Notwithstanding the foregoing Rule 12(b)(6) and Iqbal plausibility standards, the court must construe Hill’s pro se complaint more liberally than it would pleadings drafted by attorneys. Hughes v. Rowe, 449 U.S. 5, 9 (1980). “Pro se pleadings are held to a less stringent standard than pleadings drafted by attorneys and will, therefore, be liberally construed.” Tannenbaum v. United States, 148 F.3d 1262, 1263 (11th Cir. 1998) (per curiam). However, pro se pleadings still must allege factual allegations that “raise a right

to relief above the speculative level.” Saunders v. Duke, 766 F.3d 1262, 1266 (11th Cir. 2014) (internal quotation marks omitted). Rule 12(e) Pursuant to Federal Rule Civil Procedure 12(e), a defendant may file a motion

seeking “a more definite statement” of a complaint “which is so vague or ambiguous that the [defendant] cannot reasonably prepare a response.” Fed. R. Civ. P. 12(e). The defendant bears the burden of demonstrating a complaint portrays a lack of clarity reasonably foreclosing the ability to prepare a responsive pleading, which represents a

“very high standard.” Advance Tr. & Life Escrow Servs., LTA v. Protective Life Ins. Co., No. 2:18-CV-1290-KOB, 2020 U.S. Dist. LEXIS 79679, at *9 (N.D. Ala. May 6, 2020) (citation omitted); see FNB Bank v.
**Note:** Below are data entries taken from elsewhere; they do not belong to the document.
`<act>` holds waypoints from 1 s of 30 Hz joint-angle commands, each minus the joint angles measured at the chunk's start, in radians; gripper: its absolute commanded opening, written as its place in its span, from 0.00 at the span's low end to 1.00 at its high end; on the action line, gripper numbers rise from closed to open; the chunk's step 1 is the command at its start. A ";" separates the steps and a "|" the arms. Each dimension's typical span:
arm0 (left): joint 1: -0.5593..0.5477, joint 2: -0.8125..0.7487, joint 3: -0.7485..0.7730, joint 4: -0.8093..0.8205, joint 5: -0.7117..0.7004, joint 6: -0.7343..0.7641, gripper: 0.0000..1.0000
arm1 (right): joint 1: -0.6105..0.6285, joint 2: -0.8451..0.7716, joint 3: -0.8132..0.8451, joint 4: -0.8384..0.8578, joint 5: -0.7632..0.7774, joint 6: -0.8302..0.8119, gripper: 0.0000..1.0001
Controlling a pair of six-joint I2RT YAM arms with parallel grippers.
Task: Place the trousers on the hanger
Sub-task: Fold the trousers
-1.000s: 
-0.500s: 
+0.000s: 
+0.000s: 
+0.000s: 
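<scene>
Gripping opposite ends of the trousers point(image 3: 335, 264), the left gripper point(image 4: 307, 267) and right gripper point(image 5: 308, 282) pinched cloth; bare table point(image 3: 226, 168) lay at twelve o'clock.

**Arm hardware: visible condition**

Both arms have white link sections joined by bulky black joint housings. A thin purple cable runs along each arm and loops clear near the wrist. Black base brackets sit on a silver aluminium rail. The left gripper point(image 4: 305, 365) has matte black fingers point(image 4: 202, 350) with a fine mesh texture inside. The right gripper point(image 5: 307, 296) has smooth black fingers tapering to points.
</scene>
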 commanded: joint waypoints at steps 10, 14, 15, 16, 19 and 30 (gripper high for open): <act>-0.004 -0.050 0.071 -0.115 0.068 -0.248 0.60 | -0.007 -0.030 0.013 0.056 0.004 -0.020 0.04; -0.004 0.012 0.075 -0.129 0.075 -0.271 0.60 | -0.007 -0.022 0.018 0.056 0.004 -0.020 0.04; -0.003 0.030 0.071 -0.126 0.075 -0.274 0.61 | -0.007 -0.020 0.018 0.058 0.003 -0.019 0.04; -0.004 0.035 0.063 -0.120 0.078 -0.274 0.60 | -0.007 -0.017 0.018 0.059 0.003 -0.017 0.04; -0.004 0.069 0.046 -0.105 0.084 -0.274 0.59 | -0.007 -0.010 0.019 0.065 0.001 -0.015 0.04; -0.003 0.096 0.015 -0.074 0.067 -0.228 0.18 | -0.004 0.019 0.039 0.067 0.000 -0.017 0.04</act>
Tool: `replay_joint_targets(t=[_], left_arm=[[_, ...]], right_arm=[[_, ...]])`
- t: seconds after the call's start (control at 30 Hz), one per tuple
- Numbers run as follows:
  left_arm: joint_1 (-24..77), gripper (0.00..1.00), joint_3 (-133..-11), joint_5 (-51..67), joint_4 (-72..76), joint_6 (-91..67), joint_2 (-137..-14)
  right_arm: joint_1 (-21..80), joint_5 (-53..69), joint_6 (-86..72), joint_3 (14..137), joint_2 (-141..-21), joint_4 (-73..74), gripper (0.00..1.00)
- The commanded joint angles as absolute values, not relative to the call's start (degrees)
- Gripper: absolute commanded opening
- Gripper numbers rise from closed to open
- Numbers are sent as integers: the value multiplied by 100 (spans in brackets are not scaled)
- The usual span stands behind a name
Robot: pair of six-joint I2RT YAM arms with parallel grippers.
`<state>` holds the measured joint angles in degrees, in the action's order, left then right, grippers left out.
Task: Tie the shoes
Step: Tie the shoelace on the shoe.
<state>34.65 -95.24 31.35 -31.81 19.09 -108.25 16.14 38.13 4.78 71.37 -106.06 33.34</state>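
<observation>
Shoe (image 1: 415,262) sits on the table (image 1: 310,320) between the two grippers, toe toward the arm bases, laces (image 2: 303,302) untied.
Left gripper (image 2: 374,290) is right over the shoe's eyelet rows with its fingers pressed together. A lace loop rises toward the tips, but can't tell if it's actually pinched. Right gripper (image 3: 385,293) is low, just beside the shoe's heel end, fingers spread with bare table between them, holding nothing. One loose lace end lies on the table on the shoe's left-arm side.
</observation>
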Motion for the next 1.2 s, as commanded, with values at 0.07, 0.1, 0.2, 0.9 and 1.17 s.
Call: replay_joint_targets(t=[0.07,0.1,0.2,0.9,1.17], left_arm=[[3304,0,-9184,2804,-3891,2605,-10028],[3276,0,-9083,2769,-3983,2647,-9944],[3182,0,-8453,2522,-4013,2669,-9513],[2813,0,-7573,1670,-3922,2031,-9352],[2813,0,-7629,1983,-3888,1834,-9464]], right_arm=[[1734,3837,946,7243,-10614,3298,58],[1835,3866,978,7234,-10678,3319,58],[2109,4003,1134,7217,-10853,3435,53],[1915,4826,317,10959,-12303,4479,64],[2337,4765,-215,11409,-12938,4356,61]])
Park Nat’l Corp., No. 13–0064–WS–C, 2013 WL 1748796, at *6 (S.D. Ala. Apr. 23, 2013) (the defendant failed to demonstrate the need

for a more definite statement pursuant to Rule 12(e)); 5C CHARLES ALAN WRIGHT & ARTHUR R. MILLER, FEDERAL PRACTICE AND PROCEDURE § 1378 (“Most federal courts cast the burden of establishing the need for a more definite statement on the movant.”).

Further, given the “liberal pleading standard[s]” set forth in Federal Rule of Civil Procedure 8, Palm Beach Golf Ctr.-Boca, Inc. v. John G. Sarris, D.D.S., P.A., 781 F.3d 1245, 1261 (11th Cir. 2015), and “the plethora of available pretrial discovery procedures,” Blumenthal v. Smith, No. 6:17-cv-975-Orl-40TBS, 2018 U.S. Dist.